‘(5) No order under this section shall discriminate in favour of or against any political party or parties.’.
The amendment is probing, but it would do no harm if it were accepted. The clause relates to the power of the Secretary of State to exempt political expenditure under this part of the Bill. The Secretary of State is to be given what seems a reasonable power to declare particular types of expenditure not political. Such powers are often required in Bills such as this to allow the Government to deal with new situations that arise after they become law. I said that it would be a reasonable use of the power in the clause to exempt very small expenditure, such as the expense and time taken in writing a letter.
I do not object to the existence of the power, but the clause as drafted would allow that power to be used in a political way. It allows certain types of company and not others to make political expenditure. I do not wish to predict the behaviour of the current Government, but a hypothetical future Government might be tempted, having seen the lie of the political land, to make exceptions in a way that favoured themselves. I am sure that that is not the Government’s intention, and the amendment, which would ban discrimination in the use of the power, is largely intended to allow the Minister to say so, which I hope she will.
The hon. Gentleman’s amendment touches on an important point. I originally intended to raise the subject in the stand part debate, but the amendment provides me with the opportunity to do so now.
Although the language in the clause reflects the existing wording of section 347B(8) to (11) of the Companies Act 1985, it appears to allow wide discretion on the part of the Secretary of State. While I am sure that the current office holder would in no way want to use the power in an inappropriate or partisan way, we must legislate for the future. Who knows when we will have an opportunity to consider the matter again? It is therefore important to consider how protection can be provided against the eventualities and circumstances that the hon. Gentleman highlighted. His amendment states that the power should not be used in a discriminatory way, and he puts forward a fair and powerful argument, particular considering that clause 359(2) covers political expenditure and situations in which a company could produce literature or take out advertisements in support of a political campaign.
The Government have defended rigidly the need for political expenditure to be controlled, and they are right to maintain that. However, if through this power there is a means of exemption, the question that is raised is in what circumstances would that be used: could it be used to favour one argument or another? By its nature it must favour one side, otherwise we would not, in the first place, be making the expenditure that is viewed to be political.

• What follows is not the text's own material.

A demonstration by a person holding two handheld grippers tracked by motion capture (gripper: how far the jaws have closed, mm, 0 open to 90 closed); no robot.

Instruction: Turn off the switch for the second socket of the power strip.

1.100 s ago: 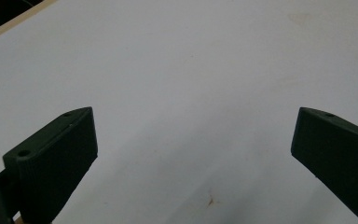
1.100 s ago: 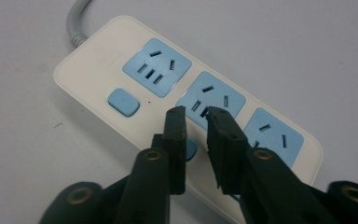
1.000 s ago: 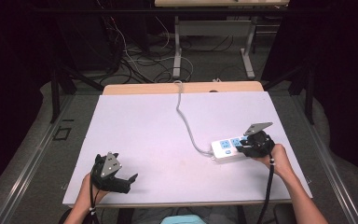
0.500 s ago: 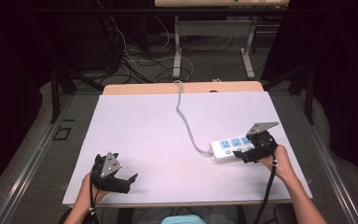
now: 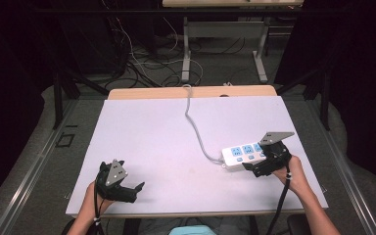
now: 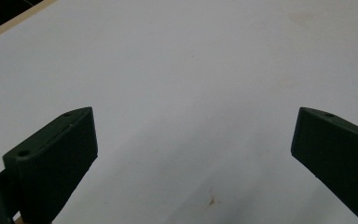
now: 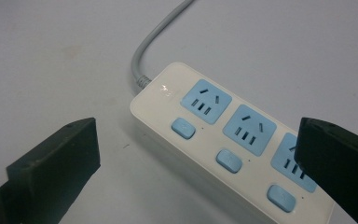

It is important that the hon. Gentleman has raised the issue. I am certainly sympathetic to the desire to address the potential mischief that may arise, and I look forward to the Minister’s comments.
I shall give a brief history of why we have the provision and set out three arguments to show that it is appropriate. It was originally inserted because we recognised that the definition in the Political Parties, Elections and Referendums Act 2000 could inadvertently catch activities that could not reasonably be considered as political. The power has been used once, and an order was made, before the 2000 Act came into force, exempting from the need for prior shareholder approval political expenditure by
“Any company or subsidiary undertaking whose ordinary course of business includes, or is proposed to include, the preparation, publication or dissemination to the public, or any part of the public, of material relating to news, and to public and political affairs and events, and to views, opinion and comment on the news and on public and political affairs and events”.
A company putting out press cuttings or whatever would be able to do so under that order.
I hope that my three specific points give Opposition Members the assurances that they seek. First, I do not think that the amendment targets a substantive issue. The order-making power has never been used in a way that discriminates in favour of one political party or against another. Indeed, the exemption that I have described is the only time that we have ever used that order-making power, and we have retained it only to correct similar unforeseen problems were they to arise in the future.
Secondly, the amendment would not make the order-making power any less partisan as it stands. I think the hon. Gentleman would accept that the interpretation of
“No order under this section shall discriminate in favour of or against any political party or parties”,
would be highly subjective and will probably have the effect of making it very difficult to use the order-making power should we ever need to do so.
Finally and perhaps most importantly, clause 359(4) ensures that if any order under the section is proposed, it is subject to the affirmative resolution procedure, so Parliament would have the opportunity to reject or accept any order that is made. That gives the added protection that the hon. Gentleman seeks.
I cannot say that I am particularly reassured by the Minister’s remarks. The point about the requirement for non-discrimination being subjective is not well made. The concept of discrimination is well known legally and the amendment would restrict the validity of orders that were discriminatory. If a discriminatory order were put into operation, it would be open to any person who so wished to challenge it in the courts and to have it set aside. The purpose of that would be to deter the Government from making discriminatory orders. That would be the object of the exercise.
I am no lawyer, but I know that there has been a great deal of litigation on the concept of discrimination and that the definition is not, of itself, clear and straightforward.
It is possible that people might have different standards of what counts as clear and what does not. Nevertheless, there is a long history of legal discussion about the meaning of the term “discrimination”. It has been subject to a degree of contestation. The issue to be dealt with is the degree to which those outside this place can challenge orders that discriminate against them. The use of the affirmative resolution procedure is a safeguard, but not for political parties that are not represented in the House. The Green party, for instance, would not be protected by the procedure.
However, in the interests of the efficient dispatch of business, I beg to ask leave to withdraw the amendment.